The future belonged not to Martin, who was a terrific manager but a terrified human being, fearful, his own worst enemy (though Steinbrenner ran a close second in that race). The New York being born in the heat of 1977 would instead be shaped, at least in the popular imagination, by men who did a better job of mastering their insecurities and channeling them into self-assertion. The ''emerging titans,'' as Mahler calls them, were Koch, who defeated Cuomo in the mayoral campaign, Jackson, Steinbrenner and Murdoch. ''They were flawed, farsighted, self-made men who intuitively understood the city's desire for drama and conflict because they shared it,'' Mahler writes. Down the years other figures would come to fit in this template of the transformative, men like Giuliani, Trump, Bloomberg.

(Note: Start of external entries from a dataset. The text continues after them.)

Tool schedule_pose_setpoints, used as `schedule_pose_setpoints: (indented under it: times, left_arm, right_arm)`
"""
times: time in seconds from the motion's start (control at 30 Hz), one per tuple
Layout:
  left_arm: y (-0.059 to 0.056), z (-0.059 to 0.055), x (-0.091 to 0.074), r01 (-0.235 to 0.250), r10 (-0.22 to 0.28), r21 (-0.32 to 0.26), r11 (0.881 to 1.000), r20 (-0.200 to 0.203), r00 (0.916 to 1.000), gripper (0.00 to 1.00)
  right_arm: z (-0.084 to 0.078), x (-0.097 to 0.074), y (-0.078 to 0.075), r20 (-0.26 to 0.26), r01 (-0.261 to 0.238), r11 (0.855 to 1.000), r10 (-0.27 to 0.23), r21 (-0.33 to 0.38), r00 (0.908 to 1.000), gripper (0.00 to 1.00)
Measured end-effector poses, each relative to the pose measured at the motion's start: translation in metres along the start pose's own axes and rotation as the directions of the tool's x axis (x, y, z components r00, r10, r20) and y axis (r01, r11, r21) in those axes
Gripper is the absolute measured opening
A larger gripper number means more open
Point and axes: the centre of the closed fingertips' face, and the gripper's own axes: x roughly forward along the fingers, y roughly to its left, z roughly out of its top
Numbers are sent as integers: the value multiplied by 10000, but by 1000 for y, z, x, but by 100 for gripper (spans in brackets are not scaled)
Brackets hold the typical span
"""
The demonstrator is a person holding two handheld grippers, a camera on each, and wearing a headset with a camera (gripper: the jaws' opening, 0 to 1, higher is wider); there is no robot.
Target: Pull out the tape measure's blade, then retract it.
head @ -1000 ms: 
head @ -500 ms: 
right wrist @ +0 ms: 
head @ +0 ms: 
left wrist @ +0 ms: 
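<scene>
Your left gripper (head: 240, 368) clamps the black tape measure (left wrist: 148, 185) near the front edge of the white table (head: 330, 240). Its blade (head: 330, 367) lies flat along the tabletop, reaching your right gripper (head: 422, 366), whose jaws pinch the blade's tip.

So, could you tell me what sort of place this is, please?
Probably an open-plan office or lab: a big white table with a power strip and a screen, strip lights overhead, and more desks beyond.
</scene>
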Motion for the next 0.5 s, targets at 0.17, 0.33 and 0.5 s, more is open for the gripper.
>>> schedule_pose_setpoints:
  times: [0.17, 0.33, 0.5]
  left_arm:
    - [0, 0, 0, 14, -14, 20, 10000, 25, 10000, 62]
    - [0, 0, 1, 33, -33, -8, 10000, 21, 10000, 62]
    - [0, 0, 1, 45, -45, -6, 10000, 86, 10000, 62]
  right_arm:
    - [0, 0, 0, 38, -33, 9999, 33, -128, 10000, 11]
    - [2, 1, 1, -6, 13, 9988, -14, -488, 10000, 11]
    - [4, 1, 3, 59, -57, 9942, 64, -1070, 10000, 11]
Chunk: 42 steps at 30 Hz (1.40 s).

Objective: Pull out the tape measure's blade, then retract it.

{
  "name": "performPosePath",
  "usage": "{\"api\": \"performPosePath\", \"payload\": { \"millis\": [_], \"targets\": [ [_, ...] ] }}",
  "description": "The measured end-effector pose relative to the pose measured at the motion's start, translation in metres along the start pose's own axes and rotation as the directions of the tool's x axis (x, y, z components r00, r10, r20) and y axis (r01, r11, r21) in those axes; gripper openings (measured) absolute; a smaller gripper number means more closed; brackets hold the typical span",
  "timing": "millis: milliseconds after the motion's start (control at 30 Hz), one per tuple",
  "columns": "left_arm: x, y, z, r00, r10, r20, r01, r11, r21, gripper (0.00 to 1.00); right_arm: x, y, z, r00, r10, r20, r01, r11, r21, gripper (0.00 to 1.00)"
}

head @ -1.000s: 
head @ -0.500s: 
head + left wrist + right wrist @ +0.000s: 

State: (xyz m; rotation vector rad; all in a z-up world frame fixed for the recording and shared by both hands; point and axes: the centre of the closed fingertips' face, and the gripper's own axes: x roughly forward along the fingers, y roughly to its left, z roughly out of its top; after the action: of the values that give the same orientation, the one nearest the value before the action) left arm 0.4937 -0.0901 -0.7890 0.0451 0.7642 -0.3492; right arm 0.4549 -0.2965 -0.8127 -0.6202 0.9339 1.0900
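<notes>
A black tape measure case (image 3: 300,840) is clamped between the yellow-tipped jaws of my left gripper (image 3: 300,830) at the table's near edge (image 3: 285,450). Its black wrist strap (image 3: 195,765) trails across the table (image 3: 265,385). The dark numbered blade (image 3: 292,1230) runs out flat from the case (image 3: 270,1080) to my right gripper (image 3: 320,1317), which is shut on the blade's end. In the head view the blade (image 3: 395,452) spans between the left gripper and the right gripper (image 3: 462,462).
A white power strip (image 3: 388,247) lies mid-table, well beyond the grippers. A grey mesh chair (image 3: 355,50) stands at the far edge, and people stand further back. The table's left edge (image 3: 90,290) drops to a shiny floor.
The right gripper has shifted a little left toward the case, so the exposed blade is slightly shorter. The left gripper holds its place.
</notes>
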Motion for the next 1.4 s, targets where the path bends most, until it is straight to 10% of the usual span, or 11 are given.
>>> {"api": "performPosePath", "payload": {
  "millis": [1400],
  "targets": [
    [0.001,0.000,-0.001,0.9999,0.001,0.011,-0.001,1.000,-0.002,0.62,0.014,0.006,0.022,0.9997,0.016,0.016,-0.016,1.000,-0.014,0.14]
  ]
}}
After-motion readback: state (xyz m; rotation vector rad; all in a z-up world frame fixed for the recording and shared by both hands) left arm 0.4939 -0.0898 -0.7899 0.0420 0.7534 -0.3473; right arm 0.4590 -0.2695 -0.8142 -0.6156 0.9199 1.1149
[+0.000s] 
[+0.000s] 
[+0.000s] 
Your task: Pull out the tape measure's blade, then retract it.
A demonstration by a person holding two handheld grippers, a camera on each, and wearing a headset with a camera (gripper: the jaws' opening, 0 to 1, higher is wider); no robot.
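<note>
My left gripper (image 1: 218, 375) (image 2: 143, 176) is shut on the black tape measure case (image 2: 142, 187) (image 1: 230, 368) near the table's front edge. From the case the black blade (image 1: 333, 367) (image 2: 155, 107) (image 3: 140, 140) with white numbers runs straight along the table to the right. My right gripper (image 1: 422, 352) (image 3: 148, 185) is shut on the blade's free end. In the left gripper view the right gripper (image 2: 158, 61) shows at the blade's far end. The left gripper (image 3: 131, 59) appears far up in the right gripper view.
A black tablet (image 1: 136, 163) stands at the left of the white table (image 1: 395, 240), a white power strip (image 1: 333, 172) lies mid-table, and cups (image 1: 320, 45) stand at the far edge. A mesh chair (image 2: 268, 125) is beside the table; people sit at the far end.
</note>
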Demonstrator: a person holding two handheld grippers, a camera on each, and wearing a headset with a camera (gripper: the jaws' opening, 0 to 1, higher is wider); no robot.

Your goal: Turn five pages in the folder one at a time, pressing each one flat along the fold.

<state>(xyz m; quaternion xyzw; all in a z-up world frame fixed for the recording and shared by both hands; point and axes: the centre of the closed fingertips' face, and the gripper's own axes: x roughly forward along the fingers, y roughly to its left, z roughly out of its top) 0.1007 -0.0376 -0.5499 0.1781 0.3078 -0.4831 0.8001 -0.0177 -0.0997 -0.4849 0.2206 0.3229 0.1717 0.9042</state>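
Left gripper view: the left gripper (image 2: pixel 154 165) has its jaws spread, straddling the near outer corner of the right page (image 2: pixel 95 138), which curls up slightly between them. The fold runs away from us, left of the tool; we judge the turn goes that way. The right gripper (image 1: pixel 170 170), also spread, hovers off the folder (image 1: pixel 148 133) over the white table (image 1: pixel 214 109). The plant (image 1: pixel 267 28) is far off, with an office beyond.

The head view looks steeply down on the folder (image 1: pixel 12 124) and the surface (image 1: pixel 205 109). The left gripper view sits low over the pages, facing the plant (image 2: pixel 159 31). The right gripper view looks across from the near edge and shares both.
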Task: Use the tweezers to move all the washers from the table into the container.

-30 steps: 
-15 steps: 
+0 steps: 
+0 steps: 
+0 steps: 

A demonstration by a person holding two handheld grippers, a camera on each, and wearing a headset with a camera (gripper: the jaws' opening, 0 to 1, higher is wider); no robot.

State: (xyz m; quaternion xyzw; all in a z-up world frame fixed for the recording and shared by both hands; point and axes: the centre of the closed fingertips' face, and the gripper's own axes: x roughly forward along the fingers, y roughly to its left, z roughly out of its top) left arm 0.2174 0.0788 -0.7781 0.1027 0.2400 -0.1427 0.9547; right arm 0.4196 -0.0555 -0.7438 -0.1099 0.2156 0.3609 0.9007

New York would see worse days than it did in 1977 -- indeed, on a brilliant blue September morning four years ago, the very worst of days -- but the city has always successfully made its way through what George Eliot once called the world's ''dim lights and tangled circumstance.'' In the wake of Reggie Jackson's legendary performance in Game 6 of the 1977 Series -- three home runs in three swings -- The New York Post asked, ''Who dares to call New York a lost cause?'' Who, indeed? Occasionally chaotic, yes; sometimes cruel; but never truly, finally, irretrievably lost.